Bug in apinger halts load balancing and failover



  • on pfSense 1.2.3-RELEASE

    Running in Failover mode between WAN and OPT1 I noticed that once in a while monitoring of the pool stopped after the following error is displayed in the slbd.log

    Dec 18 01:15:53 webxaccelerator apinger: 208.67.222.222: Lost packet count mismatch (-20!=0)!
    Dec 18 01:15:53 webxaccelerator apinger: 208.67.222.222: Received packets buffer: ################################################## ####################

    ps aux | grep apinger shows that apinger is no longer running. This causes failover and loadbalacing to stop working since there is no process monitoring the interfaces.

    Looking at the source code to apinger.c we see on line 854 we note that apinger exits on error.

    if (t->recently_lost!=really_lost){
                            fprintf(f,"  lost packet count mismatch (%i!=%i)!\n",t->recently_lost,really_lost);
                            logit("%s: Lost packet count mismatch (%i!=%i)!",t->name,t->recently_lost,really_lost);
                            logit("%s: Received packets buffer: %s %s\n",t->name,buf2,buf1);
                            err=1;
                    }
                    free(buf1);
                    free(buf2);

    fprintf(f,"\n");
            }
            fclose(f);
            if (err) abort();

    Patching apinger.c as follows

    vmmail3# diff apinger.c apinger.c.orig
    858,859c858
    < t->recently_lost = really_lost = 0;
    < // err=1;
    –-

    err=1;

    prevents apinger from exiting on error. Load balancing and failover now work as expected even when a condition occurs to flag this error.

    Dec 18 20:52:37 webxaccelerator apinger: 208.67.222.222: Lost packet count mismatch (-21!=0)!
    Dec 18 20:52:37 webxaccelerator apinger: 208.67.222.222: Received packets buffer: ################################################## ####################
    Dec 18 21:05:55 webxaccelerator apinger: ALARM: 208.67.220.220(208.67.220.220)  *** down ***
    Dec 18 21:06:03 webxaccelerator apinger: alarm canceled: 208.67.220.220(208.67.220.220)  *** down ***

    Hope this helps.

    --luis



  • So I have looked at this a little more closely.  The version of apinger included in the pfPorts seems to have the same issue.  Basically if an inconsistency is found in the number of packets lost then apinger exits.  In my mind apinger should ** NEVER ** exit.

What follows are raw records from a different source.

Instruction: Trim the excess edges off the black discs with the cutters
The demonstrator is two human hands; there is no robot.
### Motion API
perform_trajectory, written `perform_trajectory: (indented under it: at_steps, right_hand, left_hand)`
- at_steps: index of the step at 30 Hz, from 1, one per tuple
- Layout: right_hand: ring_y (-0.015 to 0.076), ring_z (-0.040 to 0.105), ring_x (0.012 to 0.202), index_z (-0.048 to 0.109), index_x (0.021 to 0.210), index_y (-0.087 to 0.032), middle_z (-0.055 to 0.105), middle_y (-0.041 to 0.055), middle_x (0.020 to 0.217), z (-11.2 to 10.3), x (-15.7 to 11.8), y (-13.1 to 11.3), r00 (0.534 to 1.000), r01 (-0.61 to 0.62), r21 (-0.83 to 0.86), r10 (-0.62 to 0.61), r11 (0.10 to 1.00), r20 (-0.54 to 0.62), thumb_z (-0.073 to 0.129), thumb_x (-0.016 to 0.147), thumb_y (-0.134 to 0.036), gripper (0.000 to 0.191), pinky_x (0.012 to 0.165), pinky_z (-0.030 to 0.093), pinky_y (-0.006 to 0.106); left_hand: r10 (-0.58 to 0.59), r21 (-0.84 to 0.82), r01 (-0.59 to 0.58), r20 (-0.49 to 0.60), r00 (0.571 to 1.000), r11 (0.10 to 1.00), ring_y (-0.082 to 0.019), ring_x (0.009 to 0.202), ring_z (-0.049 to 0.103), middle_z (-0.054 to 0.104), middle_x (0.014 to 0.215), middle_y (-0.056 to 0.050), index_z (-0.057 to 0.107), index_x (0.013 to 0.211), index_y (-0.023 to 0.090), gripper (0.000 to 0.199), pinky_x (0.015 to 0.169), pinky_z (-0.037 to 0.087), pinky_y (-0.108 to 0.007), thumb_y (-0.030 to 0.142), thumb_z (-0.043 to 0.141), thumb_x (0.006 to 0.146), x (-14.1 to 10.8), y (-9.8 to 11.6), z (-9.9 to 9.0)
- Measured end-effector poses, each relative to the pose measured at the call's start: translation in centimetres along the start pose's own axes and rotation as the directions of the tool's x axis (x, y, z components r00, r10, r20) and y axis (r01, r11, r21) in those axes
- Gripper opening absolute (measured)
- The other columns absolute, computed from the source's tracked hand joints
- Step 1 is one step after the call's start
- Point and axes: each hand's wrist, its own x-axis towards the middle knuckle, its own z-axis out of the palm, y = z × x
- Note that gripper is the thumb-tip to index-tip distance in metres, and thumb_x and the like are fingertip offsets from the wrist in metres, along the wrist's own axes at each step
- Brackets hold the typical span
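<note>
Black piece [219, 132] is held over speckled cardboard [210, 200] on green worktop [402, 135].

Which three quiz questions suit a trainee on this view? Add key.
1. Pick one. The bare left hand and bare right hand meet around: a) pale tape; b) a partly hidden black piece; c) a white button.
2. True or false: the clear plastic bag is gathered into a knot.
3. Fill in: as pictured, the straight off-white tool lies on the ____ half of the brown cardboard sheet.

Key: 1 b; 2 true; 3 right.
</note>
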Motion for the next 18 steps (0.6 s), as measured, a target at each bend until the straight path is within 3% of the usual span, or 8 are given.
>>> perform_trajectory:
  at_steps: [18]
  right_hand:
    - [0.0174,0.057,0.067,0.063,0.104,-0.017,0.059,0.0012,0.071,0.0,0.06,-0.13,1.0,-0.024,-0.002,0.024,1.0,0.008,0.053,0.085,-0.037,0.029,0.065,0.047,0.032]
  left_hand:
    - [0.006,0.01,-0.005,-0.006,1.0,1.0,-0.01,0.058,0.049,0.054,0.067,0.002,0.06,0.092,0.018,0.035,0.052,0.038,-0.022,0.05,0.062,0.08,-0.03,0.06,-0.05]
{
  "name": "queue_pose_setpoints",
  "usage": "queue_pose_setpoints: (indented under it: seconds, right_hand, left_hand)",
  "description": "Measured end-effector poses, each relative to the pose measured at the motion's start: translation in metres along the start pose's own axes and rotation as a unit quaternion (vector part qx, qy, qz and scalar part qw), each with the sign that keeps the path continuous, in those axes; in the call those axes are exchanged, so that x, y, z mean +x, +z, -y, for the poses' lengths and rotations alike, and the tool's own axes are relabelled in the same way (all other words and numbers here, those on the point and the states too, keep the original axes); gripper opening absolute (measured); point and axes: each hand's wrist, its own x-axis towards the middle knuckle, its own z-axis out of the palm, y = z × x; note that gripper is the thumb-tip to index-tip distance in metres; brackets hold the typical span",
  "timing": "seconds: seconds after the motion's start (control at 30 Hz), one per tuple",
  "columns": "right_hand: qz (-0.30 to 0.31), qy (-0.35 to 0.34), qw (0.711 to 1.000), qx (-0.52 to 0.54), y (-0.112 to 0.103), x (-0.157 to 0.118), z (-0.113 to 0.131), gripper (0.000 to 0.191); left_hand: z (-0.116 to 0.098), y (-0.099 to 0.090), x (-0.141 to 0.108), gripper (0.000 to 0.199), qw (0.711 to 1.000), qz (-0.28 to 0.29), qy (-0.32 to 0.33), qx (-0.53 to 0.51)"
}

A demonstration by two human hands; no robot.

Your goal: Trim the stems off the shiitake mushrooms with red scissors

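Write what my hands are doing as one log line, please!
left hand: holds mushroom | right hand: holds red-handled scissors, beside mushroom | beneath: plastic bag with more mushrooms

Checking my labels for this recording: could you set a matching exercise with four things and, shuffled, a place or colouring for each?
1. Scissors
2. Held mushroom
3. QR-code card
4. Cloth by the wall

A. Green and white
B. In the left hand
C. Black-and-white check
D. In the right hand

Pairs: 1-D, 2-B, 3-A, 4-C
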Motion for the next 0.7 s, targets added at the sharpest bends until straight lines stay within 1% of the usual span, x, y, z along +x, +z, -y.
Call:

    It seems that the apinger in pfPorts is used when building pfSense 2.0.  1.2.3-RELEASE uses the FreeBSD ports version.

    Following is a patch against the FreeBSD ports version of apinger that resolves my issues with failover pools halting when inconsistent packet loss is detected.  I don't currently do any work with 2.0 but it would be good if one of the maintainers applied the following patch to apinger included in pfPorts.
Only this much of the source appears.